Yeah , you're likely running super lean. I'd still be inclined to say the fuel filter before blaming the pump , at this point.


----------



## 0341TODD (Nov 15, 2003)

I already changed the fuel filter-its brand new.- did you read my post about the air fuel ratio gauge? How even when Im driving the thing doesnt even register fuel.


----------



## Zen31ZR (Mar 24, 2004)

0341TODD said:


> I already changed the fuel filter-its brand new.- did you read my post about the air fuel ratio gauge? How even when Im driving the thing doesnt even register fuel.


May be other issues at work here. Do you have either the factory or the Haynes repair manual? They should tell you what your idle fuel pressure should be. I have the Haynes manual , its a good source of technical info like that. The factory manuals are hard to come by , I havent even bothered looking for one.


----------



## 0341TODD (Nov 15, 2003)

I have one and I cant find the stock fuel pressure anywhere. I can get you the number for the company who sells the fsm if youd like it man.


----------



## Zen31ZR (Mar 24, 2004)

0341TODD said:


> I have one and I cant find the stock fuel pressure anywhere. I can get you the number for the company who sells the fsm if youd like it man.

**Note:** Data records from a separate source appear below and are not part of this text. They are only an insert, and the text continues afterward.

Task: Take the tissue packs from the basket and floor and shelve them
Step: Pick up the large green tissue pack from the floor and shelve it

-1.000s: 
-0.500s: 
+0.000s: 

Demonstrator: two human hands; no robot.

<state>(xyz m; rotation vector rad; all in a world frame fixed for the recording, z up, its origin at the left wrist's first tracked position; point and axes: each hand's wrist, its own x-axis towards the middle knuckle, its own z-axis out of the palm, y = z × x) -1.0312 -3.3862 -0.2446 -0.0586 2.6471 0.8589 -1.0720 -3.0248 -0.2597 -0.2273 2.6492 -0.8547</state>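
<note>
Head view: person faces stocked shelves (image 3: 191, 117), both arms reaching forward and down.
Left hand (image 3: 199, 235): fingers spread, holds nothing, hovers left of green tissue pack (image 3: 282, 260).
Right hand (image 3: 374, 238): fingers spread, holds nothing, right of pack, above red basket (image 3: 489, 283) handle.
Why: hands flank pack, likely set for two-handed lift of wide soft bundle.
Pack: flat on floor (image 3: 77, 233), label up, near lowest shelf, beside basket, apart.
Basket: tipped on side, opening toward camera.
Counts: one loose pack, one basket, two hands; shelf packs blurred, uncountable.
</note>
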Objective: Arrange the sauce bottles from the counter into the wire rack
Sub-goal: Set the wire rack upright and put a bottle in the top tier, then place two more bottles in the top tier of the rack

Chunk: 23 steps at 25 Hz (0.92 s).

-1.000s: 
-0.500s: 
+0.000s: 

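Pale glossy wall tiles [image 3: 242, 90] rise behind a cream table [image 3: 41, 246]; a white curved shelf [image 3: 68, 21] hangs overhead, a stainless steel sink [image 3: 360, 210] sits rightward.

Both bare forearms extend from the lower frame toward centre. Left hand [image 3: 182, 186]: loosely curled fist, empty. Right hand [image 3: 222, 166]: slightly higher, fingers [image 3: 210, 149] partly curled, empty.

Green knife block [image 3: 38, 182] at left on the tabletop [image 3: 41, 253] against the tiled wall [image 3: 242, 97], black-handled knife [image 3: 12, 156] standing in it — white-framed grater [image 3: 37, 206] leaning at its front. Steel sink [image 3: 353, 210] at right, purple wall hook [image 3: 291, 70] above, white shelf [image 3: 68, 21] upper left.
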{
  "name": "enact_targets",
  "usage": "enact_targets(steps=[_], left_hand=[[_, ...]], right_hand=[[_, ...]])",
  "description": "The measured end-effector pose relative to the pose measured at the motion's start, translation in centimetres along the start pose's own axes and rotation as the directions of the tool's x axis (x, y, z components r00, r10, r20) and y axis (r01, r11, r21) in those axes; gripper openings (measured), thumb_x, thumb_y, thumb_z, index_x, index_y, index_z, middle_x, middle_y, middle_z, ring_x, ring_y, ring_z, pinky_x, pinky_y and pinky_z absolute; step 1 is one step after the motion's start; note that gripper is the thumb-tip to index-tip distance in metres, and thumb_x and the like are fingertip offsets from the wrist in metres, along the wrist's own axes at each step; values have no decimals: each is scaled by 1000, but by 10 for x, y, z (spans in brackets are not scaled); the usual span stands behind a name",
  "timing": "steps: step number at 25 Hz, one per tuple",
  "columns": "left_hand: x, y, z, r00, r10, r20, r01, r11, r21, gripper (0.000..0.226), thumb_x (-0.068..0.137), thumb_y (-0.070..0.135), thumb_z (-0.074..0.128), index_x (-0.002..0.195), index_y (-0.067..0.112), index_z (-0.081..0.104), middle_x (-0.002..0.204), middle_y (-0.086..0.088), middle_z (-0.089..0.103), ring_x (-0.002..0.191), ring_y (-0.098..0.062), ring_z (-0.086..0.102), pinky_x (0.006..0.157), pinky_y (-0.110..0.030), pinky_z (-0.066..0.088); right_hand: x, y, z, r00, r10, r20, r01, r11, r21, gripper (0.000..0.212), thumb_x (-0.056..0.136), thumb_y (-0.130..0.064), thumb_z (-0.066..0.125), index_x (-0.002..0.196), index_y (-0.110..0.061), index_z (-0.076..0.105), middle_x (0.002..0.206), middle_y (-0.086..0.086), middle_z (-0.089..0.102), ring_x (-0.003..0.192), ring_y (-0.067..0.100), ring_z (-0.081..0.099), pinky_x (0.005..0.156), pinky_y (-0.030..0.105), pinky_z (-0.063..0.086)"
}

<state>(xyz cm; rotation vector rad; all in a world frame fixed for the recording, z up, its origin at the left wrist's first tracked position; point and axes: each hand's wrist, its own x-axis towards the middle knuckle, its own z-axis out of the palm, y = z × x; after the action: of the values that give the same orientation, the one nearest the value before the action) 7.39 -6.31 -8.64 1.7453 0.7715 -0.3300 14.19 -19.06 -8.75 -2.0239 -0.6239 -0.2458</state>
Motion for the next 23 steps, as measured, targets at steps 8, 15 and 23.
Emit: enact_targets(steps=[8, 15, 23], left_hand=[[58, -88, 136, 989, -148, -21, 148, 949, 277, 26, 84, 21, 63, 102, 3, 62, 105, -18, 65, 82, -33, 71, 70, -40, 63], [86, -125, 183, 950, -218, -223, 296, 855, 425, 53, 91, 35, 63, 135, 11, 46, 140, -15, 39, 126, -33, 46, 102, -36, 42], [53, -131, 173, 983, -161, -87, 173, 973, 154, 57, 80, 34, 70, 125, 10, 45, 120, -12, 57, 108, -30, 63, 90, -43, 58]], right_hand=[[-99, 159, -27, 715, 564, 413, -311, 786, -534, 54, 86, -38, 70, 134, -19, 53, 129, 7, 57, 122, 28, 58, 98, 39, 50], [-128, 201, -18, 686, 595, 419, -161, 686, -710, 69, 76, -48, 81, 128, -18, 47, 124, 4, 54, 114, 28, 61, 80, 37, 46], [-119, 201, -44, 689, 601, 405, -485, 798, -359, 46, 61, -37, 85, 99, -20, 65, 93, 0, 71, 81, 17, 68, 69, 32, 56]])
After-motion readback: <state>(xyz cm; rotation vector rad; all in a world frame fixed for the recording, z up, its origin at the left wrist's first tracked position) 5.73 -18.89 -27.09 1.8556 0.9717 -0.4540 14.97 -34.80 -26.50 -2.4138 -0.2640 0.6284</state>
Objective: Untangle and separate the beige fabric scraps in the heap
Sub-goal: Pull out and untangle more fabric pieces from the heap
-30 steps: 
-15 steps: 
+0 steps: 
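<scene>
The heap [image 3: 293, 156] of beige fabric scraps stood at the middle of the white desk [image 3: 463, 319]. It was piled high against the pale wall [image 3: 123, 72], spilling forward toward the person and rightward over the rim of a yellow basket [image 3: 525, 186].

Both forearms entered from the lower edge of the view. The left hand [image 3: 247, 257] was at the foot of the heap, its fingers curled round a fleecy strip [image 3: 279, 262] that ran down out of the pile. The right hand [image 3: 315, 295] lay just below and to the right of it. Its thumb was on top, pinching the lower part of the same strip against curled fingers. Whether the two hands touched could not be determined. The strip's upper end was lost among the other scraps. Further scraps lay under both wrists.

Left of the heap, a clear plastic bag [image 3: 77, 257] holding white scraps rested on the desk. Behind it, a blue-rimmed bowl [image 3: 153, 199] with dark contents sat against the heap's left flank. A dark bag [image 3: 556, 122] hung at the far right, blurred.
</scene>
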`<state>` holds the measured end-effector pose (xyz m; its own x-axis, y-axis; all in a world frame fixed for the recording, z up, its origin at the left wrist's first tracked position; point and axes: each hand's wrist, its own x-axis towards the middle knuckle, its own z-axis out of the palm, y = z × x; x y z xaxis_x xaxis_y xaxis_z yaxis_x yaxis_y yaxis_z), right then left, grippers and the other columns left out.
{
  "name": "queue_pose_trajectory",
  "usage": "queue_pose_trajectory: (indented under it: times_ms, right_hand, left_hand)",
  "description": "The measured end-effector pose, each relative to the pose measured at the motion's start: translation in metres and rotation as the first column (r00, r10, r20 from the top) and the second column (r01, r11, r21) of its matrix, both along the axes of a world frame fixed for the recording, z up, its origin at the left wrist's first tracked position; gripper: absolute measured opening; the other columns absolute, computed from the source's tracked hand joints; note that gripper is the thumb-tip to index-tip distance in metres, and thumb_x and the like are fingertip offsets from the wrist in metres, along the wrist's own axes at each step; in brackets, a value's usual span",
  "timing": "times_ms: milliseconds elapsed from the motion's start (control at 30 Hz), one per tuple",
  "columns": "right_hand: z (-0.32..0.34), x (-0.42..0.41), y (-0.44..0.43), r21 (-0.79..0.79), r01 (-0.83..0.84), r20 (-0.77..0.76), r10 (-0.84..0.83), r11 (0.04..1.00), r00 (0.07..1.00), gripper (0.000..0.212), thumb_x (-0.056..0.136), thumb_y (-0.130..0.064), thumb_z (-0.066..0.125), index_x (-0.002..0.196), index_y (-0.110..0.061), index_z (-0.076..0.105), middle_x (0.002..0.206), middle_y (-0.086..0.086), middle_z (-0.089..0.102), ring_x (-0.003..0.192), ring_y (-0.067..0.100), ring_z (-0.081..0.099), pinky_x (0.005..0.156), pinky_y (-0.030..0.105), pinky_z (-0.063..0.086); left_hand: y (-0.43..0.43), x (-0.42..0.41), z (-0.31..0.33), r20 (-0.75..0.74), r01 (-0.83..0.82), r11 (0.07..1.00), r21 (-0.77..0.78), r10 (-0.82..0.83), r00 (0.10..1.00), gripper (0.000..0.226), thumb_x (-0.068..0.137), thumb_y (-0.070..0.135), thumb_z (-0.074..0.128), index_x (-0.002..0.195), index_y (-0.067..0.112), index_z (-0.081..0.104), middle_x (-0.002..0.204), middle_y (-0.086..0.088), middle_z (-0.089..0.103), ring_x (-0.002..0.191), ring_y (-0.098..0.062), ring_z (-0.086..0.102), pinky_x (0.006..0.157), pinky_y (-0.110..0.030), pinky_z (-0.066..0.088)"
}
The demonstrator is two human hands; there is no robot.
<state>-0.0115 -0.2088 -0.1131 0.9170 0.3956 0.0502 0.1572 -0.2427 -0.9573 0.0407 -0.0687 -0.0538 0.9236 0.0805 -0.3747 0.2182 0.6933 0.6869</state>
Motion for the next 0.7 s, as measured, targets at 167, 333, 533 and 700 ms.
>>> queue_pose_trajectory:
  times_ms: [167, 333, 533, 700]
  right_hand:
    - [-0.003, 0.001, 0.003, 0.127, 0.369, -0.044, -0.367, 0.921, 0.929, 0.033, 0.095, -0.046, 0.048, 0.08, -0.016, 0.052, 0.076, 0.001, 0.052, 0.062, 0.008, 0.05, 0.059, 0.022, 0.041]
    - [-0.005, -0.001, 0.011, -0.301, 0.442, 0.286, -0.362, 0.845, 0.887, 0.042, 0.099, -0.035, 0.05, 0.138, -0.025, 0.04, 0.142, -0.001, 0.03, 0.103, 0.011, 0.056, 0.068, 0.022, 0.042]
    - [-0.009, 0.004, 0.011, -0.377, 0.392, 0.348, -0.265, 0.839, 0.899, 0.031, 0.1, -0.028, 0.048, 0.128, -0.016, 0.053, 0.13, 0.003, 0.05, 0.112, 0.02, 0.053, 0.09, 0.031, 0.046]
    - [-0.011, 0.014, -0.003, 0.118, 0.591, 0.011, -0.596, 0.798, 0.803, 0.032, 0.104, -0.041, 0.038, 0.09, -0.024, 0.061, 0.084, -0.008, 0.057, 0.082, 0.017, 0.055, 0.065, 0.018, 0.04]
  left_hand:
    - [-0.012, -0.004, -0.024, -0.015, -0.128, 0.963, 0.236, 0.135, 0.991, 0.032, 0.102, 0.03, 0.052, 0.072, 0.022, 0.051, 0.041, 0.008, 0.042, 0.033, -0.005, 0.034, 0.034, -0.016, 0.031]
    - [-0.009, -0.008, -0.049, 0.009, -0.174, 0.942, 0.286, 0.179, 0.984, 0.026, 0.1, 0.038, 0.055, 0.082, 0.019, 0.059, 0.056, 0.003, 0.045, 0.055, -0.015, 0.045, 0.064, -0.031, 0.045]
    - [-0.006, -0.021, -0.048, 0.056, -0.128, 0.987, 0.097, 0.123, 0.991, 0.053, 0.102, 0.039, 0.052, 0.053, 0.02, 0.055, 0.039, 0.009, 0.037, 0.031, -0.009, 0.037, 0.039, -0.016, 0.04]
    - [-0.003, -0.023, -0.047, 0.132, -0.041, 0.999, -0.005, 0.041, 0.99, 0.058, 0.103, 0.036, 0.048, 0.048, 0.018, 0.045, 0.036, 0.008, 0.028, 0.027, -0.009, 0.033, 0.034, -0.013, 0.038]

I'll find it. I'm not anywhere near the manual right now , though , but I'm pretty sure it's in there. , somewhere.


----------



## 0341TODD (Nov 15, 2003)

I found it bro- 30 at idle and 44 under pressure. It was in chapter 4 of the haynes manual- actually I dont know that for sure- but I did find it. tomorrow morning Im going to check my power and ground again for the air fuel ratio gauge. I just got done wetsanding and buffing half the car and I need to go home(just got it painted)- my g/f is bitching that Im still at my shop


----------



## Zen31ZR (Mar 24, 2004)

0341TODD said:


> I found it bro- 30 at idle and 44 under pressure.


Still seems a bit low , but I guess I'm just used to newer cars. My Beretta GT was about 40 at idle. When you said 30 before , for some reason I kept thinking that was while it was being revved , which sounded quite low to me. But 44 off-idle sounds a lot better. Me >> :loser:


----------